I would tend to say "no".
However, besides my comment above, which is not very pertinent, let me mention the paper Combining effects and coeffects via grading, by Marco Gaboardi, Shin-ya Katsumata, Dominic Orchard, Flavien Breuvart and Tarmo Uustalu. They consider "graded" monads and comonads, which include usual monads and comonads as the special case in which the grading is trivial (I don't know who introduced these first, I learned of graded comonads from this note by Paul-André Melliès). The programming language underlying their work is linear and their comonads are graded in a semiring (rather than just a monoid) so that they are a generalization of the exponential modality $!(-)$ of linear logic (the additive structure of the semiring grades weakening/contraction, i.e. the monoidal structure of the comonad, while the multiplicative structure of the semiring grades the actual comonad structure, i.e., the counit and the comultiplication).

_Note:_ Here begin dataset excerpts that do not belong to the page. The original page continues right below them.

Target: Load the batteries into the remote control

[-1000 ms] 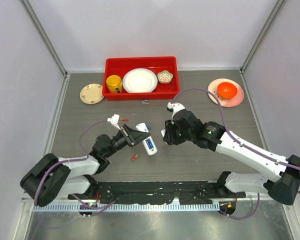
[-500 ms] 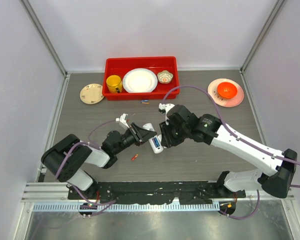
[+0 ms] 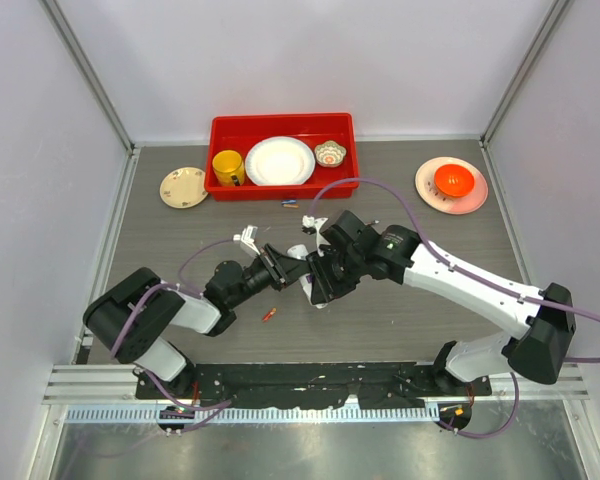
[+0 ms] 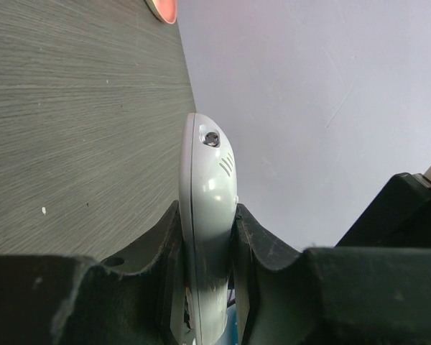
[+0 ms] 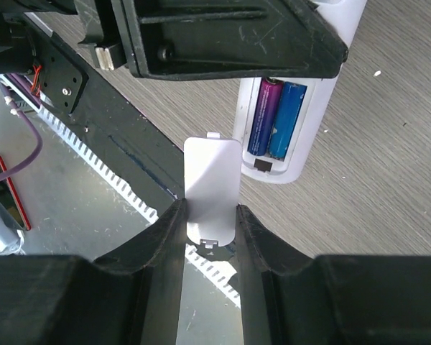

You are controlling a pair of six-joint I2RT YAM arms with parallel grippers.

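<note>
Inside remote control (image 5: 281,175): two batteries (image 5: 286,118), purple, blue.

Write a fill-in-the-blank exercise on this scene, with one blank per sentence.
The left tool grips the remote control, whose open compartment holds ___ batteries.
The right tool pinches a flat ___ cover.
The mug in the red bin is ___.
The orange bowl stands on a ___ plate.
Missing words: two; white; yellow; pink.
</note>
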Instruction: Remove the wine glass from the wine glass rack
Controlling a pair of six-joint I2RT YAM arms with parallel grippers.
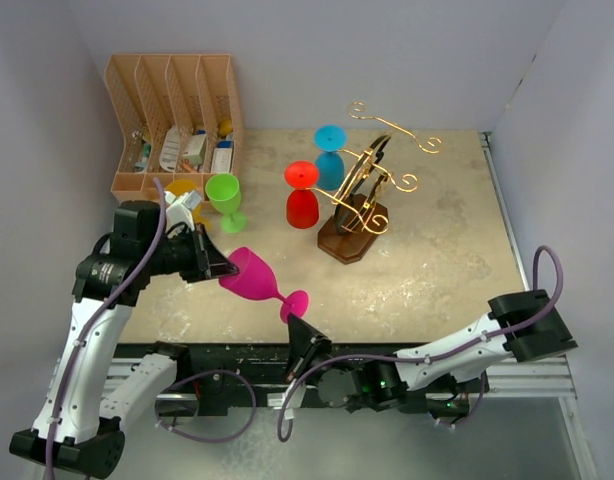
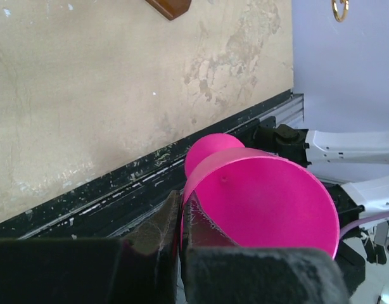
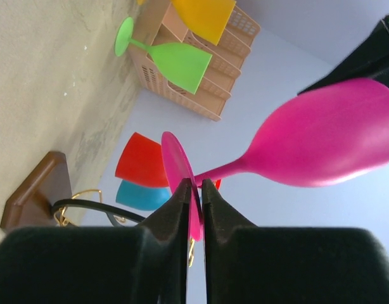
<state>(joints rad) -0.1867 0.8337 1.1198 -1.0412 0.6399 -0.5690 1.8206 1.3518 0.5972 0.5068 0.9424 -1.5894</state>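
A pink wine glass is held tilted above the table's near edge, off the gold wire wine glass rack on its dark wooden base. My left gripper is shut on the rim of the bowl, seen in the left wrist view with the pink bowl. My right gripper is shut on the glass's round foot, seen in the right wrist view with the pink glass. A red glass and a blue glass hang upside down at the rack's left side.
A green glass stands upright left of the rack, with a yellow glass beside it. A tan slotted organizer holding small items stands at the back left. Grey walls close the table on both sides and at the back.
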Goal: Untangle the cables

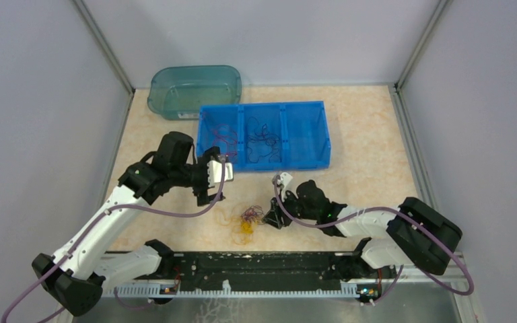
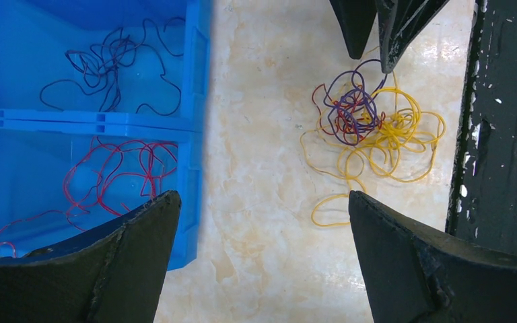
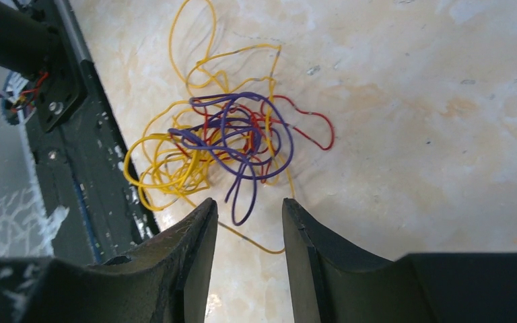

They then study graded versions of the usual distributive law between monads and comonads in order to account for the simultaneous presence of "quantitative" effects and coeffects in programming languages (e.g., not just tell whether a program may raise an exception but tell, if possible, how many exceptions it will raise, or whatever. This is what the increased expressiveness given by the grading is meant to be used for).
So, forgetting the grading, i.e., if we grade everything with the trivial semiring and the trivial monoid, we are close to what you describe, but not quite: while the trivially graded version of their comonad is, indeed, the $!(-)$ modality of linear logic, the $?(-)$ modality does not fit into their axiomatization, because the trivially graded version of their monad is necessarily strong, and $?(-)$ is not a strong monad. So, strictly speaking, this work says nothing about the distributive law you are looking at.
I skimmed through the references given by Gaboardi et al. in relation with distributive laws and none of them seems to mention linear logic. This supports my belief that no one has ever introduced/studied the variant of linear logic you mention... but of course I can't be sure!